A Kyoto-based medical start-up based on technology developed at two of Japan’s leading universities said Monday it intends to commercialize what it believes to be the world’s first method for mass-producing blood platelets from induced pluripotent stem cells, better known as iPS cells, opening new possibilities for controlling bleeding after accidents or surgeries.

Megakaryon Corp. teamed up with a group of 15 other Japanese companies for the iPS cell project, including the Otsuka Pharmaceutical group and Sysmex Corp., to develop a cheaper method to mass produce platelets.

Genjiro Miwa, CEO and founder of Megakaryon, said the consortium plans to get approval to sell and distribute the product in Japan and the United States by 2020 and hopes to expand its use in other nations. Clinical trials in Japan and the U.S. are expected to begin next year.

Speaking to The Japan Times, Miwa said that around 800,000 platelet transfusions take place annually in Japan, generating a market worth around $11 billion, and the U.S. market is around three times that size. Once the new technology gets the green light, the consortium hopes to produce iPS-derived platelets to meet roughly 10% of that annual requirement, Miwa said.

The company said Japan’s aging population and low birth rate have raised concerns about the long-term supply of platelets provided through donations alone. “Our aim is to fill the expected shortage of platelets,” Miwa said.

Platelets play an important role in the blood-clotting process. While donated platelets have a shelf life of only four days, Megakaryon says those made from iPS cells can be stored for two weeks. It says the technology will also lead to cheaper production of platelets.

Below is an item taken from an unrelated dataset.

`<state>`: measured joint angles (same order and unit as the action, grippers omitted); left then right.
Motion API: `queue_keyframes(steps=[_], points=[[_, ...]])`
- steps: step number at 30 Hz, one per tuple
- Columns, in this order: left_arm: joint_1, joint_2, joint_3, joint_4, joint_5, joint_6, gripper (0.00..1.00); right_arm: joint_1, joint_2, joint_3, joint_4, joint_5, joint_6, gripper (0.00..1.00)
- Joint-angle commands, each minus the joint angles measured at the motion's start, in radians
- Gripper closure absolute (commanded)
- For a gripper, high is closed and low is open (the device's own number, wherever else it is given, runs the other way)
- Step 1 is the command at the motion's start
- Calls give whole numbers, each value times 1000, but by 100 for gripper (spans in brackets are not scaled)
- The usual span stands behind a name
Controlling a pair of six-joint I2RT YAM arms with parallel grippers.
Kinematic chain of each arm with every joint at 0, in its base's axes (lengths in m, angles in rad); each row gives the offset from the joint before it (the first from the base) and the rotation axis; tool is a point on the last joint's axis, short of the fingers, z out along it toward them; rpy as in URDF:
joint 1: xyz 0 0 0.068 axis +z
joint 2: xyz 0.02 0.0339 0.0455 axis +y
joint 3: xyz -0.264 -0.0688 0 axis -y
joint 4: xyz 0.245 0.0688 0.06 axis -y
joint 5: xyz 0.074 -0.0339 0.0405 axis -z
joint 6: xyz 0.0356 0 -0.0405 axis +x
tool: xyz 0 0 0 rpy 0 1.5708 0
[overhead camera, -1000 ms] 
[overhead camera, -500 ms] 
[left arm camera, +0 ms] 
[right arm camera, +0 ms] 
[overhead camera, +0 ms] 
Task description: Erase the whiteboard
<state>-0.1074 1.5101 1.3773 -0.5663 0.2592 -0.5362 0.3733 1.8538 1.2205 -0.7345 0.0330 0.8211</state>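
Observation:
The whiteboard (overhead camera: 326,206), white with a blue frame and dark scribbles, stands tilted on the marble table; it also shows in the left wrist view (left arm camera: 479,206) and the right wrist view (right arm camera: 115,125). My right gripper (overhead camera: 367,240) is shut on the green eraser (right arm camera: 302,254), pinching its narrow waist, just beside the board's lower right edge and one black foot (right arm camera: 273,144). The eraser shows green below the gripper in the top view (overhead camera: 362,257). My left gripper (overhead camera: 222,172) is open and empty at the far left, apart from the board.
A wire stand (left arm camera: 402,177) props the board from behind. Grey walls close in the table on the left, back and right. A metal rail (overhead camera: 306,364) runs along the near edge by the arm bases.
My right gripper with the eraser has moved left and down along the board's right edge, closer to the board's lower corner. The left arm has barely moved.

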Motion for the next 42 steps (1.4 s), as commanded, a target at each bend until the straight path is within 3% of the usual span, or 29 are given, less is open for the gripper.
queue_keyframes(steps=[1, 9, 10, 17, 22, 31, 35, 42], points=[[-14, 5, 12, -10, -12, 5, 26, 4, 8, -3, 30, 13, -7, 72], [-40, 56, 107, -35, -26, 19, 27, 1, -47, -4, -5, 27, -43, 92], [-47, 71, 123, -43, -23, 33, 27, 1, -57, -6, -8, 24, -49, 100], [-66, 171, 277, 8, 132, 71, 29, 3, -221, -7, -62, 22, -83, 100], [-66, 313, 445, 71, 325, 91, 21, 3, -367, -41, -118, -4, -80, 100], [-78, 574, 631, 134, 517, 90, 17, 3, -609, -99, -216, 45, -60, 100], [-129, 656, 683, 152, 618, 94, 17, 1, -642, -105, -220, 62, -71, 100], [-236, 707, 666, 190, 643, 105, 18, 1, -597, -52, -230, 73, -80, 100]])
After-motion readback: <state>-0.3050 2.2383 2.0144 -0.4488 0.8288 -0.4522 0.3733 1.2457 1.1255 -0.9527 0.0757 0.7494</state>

The new technology is based on techniques developed by Professor Hiromitsu Nakauchi of the University of Tokyo and Professor Koji Eto of Kyoto University. Megakaryon, founded in 2011, obtained the exclusive rights to the patents on the technologies.

Miwa said his company is already capable of producing enough platelets to help several patients each week, but that he hopes to boost output by a factor of 1,000 through partnerships with major pharmaceutical firms and other companies.